Aye-ayes (Daubentonia madagascariensis) have dark brown or black fur and are distinguished by a bushy tail that is larger than their body. They look a lot like gremlins with their big, penetrating eyes, large sensitive ears, and very long and slender fingers. It has six digits, including a tiny pseudothumb that helps it grip branches and an elongated, 8-centimeter long middle finger that the primate makes good use of by tapping trees for wood-boring insect larvae moving under the bark. It employs the same middle finger to fish them out.
Now, imagine the shock felt by Dr. Anne-Claire Fabre, the curator of mammals at the Natural History Museum of Bern in Switzerland when she witnessed a captive aye-aye use that same super-long finger to pick its nose.
Fabre later recruited colleagues and embarked on a study in which they used CT scans to reveal how deep inside the aye-aye’s finger was boring through its nose. Turns out the finger is so long that it passes through the entire nasal passage, ending all the way at the esophagus.

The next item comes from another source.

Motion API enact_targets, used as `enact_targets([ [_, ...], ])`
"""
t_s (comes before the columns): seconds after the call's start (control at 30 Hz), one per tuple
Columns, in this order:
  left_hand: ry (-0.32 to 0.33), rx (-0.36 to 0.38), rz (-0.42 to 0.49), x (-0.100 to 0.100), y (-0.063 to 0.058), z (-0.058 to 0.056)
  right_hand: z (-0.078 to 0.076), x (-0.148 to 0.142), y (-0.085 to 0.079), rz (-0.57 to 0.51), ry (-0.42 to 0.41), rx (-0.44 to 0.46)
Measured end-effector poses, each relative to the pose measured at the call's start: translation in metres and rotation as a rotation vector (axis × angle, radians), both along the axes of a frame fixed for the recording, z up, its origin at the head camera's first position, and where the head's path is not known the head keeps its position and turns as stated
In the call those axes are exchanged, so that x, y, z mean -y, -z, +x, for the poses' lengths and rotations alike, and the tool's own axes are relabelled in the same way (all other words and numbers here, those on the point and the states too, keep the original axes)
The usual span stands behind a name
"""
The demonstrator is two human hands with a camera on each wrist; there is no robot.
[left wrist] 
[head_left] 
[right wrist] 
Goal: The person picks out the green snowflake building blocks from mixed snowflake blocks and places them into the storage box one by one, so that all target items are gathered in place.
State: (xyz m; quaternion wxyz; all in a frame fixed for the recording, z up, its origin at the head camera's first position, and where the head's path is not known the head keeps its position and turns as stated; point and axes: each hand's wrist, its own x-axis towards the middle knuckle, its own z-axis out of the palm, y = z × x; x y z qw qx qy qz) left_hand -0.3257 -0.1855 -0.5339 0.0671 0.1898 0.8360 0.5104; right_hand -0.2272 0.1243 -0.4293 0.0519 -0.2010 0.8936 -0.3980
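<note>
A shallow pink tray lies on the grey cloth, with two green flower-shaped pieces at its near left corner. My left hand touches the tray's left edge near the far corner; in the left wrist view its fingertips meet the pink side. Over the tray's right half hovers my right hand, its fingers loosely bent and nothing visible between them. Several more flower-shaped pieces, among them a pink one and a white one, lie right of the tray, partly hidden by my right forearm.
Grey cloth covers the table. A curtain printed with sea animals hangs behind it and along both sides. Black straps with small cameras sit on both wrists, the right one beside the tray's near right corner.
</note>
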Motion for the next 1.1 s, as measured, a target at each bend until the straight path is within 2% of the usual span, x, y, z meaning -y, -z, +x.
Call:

“When I first saw this video, I was really struck by the nose picking,” Roberto Portela Miguez, senior curator in charge of mammals at the Natural History Museum in London said in a press release. “I’ve never heard of anything like it before outside of humans. It’s a surprise because aye-ayes are quite an iconic species, so you would think it would have been reported somewhere before now.”
“We were in for an even bigger surprise when we used CT scanning to see how the nose picking works internally, and the scan was mind-blowing. We were shocked from the reconstruction that the aye-aye’s finger could reach through its nose almost to the back of its throat.”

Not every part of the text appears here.